First I called the regional blood bank’s officer . . Only to be told that the earliest we could get blood would be tomorrow. Upon further questioning he claimed that the entire western region’s blood supply was nil, because they had run out of bags. BAGS????? Whose fault is this? Is it the blood bank staff who fail to notice that they are using their last carton of heparinized sterile bags to store donated blood? Is it a corrupt or careless staff member who pockets the money for new supplies, or just forgets to process the order? (Evidence of both in other items this week, a disbursement of medicines listed as being worth more than twice as much as their real value, and hospital staff “borrowing” medicine from our health center to supply AIDS patients at the main hospital because their requisition forms were “lost” so that they ran out of medicines). Is it an entire country living on the margin with no reserve, so that one week the stock of an essential item can simply be gone? Is it poor communication, is it the barrier of deplorably maintained roads, the lack of fuel to transport personnel and supplies? Is it an over-zealous AIDS testing policy which, as in western countries, takes the risk of viral transmission in transfused blood from 1 in a thousand down to 1 in a hundred thousand, never mind the fact that the risk of a child dying from anemia increases from 1 in 100 to 1 in 10???? We live in the epicenter of sickle cell anemia in the world; we live in a valley where malaria is so endemic that almost 90% of children have some level of parasites in their blood; we live in a district where iron deficiency is universal, where diets are poor and intestinal worms remove tiny increments of precious heme on a daily basis.

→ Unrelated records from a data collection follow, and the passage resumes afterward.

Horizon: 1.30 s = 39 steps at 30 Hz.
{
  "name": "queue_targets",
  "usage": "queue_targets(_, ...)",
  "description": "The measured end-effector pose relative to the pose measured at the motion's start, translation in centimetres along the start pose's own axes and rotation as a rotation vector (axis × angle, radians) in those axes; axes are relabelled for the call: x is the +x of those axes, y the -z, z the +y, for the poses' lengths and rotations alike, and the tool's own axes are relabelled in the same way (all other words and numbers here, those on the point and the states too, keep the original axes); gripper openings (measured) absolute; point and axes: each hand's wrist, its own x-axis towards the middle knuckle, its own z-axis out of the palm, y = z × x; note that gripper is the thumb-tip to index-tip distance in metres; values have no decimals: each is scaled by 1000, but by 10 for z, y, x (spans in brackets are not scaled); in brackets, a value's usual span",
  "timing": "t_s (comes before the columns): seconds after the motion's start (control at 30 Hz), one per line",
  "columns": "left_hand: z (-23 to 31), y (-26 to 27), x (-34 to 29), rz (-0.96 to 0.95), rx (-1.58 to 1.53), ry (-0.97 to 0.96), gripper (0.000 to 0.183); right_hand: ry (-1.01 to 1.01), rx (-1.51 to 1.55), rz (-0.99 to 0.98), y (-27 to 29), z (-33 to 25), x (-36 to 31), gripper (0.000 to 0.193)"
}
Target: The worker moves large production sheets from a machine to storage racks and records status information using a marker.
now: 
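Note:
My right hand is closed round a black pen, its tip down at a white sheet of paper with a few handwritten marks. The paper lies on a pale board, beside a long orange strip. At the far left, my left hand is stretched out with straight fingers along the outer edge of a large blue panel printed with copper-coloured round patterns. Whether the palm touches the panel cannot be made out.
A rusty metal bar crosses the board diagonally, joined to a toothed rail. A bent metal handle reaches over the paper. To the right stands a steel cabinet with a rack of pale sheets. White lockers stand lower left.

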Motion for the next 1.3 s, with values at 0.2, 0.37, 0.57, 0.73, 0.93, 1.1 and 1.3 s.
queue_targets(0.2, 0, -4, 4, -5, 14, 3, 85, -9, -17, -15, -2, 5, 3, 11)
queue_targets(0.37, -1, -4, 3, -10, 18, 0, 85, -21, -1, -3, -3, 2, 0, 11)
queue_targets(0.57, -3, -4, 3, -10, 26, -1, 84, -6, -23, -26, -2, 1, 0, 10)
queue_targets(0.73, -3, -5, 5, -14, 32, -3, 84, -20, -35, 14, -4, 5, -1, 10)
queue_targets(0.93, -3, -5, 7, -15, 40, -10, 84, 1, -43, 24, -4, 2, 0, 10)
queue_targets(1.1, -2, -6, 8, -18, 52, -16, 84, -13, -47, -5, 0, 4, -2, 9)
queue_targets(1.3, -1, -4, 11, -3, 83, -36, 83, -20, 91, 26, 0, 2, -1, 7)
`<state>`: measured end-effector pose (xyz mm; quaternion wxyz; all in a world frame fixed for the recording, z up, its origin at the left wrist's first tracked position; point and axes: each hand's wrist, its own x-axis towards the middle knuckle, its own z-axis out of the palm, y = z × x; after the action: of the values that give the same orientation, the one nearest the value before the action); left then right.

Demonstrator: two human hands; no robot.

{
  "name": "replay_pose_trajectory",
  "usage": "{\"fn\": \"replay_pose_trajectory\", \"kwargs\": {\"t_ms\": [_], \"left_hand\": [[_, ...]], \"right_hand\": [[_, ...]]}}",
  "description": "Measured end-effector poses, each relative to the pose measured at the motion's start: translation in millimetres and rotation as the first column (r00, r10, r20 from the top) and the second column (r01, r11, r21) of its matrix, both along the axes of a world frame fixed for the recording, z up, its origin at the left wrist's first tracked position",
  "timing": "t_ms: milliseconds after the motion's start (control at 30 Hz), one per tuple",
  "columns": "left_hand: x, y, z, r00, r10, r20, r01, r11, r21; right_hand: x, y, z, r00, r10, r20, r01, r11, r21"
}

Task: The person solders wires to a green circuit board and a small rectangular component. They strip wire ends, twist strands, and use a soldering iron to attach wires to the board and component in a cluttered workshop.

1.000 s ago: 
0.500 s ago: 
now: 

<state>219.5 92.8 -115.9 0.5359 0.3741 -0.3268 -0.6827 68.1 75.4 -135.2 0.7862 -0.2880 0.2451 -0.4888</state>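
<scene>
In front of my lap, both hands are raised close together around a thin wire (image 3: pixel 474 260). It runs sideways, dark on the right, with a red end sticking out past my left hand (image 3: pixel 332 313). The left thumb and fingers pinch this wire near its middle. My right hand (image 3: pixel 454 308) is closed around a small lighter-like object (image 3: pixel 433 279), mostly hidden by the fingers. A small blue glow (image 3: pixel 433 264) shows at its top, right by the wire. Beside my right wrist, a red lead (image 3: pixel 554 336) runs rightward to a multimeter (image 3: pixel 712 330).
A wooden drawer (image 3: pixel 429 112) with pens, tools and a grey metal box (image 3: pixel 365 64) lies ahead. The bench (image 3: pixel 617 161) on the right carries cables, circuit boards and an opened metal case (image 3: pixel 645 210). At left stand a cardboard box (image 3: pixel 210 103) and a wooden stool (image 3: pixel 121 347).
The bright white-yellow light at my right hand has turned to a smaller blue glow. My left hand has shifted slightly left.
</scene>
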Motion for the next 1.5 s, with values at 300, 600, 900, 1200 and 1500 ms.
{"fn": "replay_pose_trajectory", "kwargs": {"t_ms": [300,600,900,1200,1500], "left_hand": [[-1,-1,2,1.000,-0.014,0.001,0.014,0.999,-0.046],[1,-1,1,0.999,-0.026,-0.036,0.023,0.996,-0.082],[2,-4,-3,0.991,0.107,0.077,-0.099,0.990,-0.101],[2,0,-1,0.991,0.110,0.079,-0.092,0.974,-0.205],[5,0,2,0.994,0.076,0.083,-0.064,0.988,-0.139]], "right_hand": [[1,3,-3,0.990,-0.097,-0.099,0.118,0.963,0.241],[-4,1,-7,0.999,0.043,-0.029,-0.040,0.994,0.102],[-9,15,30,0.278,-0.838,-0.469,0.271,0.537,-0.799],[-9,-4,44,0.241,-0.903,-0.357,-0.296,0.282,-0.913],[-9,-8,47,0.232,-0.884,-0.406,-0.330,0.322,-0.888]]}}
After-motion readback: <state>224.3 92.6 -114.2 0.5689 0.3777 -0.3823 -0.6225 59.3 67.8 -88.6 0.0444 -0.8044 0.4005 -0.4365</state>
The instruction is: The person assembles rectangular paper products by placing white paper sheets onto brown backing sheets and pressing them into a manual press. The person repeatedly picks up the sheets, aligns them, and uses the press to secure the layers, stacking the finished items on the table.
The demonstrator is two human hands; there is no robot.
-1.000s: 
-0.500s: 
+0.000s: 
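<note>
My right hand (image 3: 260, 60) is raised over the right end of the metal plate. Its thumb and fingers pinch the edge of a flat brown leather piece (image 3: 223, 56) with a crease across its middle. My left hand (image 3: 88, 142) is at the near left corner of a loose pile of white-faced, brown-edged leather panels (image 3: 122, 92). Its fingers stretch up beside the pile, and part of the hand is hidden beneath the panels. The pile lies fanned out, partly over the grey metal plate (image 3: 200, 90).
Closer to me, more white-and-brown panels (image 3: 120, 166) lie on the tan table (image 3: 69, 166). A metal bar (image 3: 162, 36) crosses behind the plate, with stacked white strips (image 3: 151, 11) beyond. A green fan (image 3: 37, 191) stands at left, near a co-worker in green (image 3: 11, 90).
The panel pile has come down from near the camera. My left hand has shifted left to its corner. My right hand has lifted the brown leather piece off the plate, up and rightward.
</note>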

So Kwikilija, like so many children before him, dwindled, until his heart could no longer metabolize enough oxygen to keep the watery blood circulating in his body, even as we scrambled to try and save his life, too little too late, the wailing relatives throwing themselves on the ground in grief. Raw lament from his mother; anger and frustration from me. I struggle with how to enter the fray with Jesus-style table-turning zeal, but without my own prideful self-righteousness hurting those who are already victims of injustice themselves. How to allow the waste to wring my heart, without hurting others.